**WORK REQUIRED:** Everything from the line with "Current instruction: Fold" to the end of the data below, both lines included, should be transcribed exactly; please omit the pictures.

**DATA SEGMENT:**
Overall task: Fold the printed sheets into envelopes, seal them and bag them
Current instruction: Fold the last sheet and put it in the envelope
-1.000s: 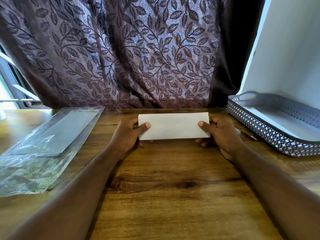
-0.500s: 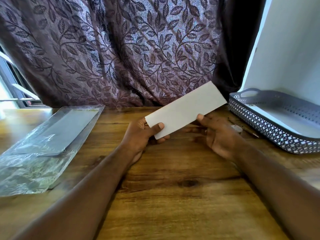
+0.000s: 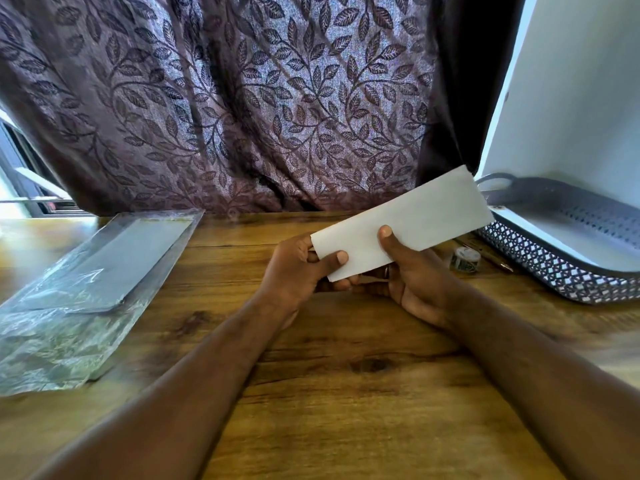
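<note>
Both forearms enter from the lower edge, cut off by the frame, above the brown wood-grain table (image 3: 346, 393). At centre we see the left hand (image 3: 298, 268) pinching the lower left corner of the folded white paper envelope (image 3: 415, 220), thumb on top, other fingers mostly hidden beneath. The right hand (image 3: 415, 285) grips its lower edge likewise. The envelope is held off the table, tilted up toward the right, underside unseen. Centre right, a small blurred roll of tape (image 3: 465, 259). Left, crinkled clear plastic bags (image 3: 86, 289), their contents indistinct. Right, a grey perforated plastic basket (image 3: 571, 282), cropped. Behind, a purple leaf-patterned curtain (image 3: 242, 98).
</note>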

**FINAL ANSWER:**
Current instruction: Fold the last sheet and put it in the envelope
-1.000s: 
-0.500s: 
+0.000s: 
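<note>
Both forearms enter from the lower edge, cut off by the frame, above the brown wood-grain table (image 3: 346, 393). At centre we see the left hand (image 3: 298, 268) pinching the lower left corner of the folded white paper envelope (image 3: 415, 220), thumb on top, other fingers mostly hidden beneath. The right hand (image 3: 415, 285) grips its lower edge likewise. The envelope is held off the table, tilted up toward the right, underside unseen. Centre right, a small blurred roll of tape (image 3: 465, 259). Left, crinkled clear plastic bags (image 3: 86, 289), their contents indistinct. Right, a grey perforated plastic basket (image 3: 571, 282), cropped. Behind, a purple leaf-patterned curtain (image 3: 242, 98).
</note>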

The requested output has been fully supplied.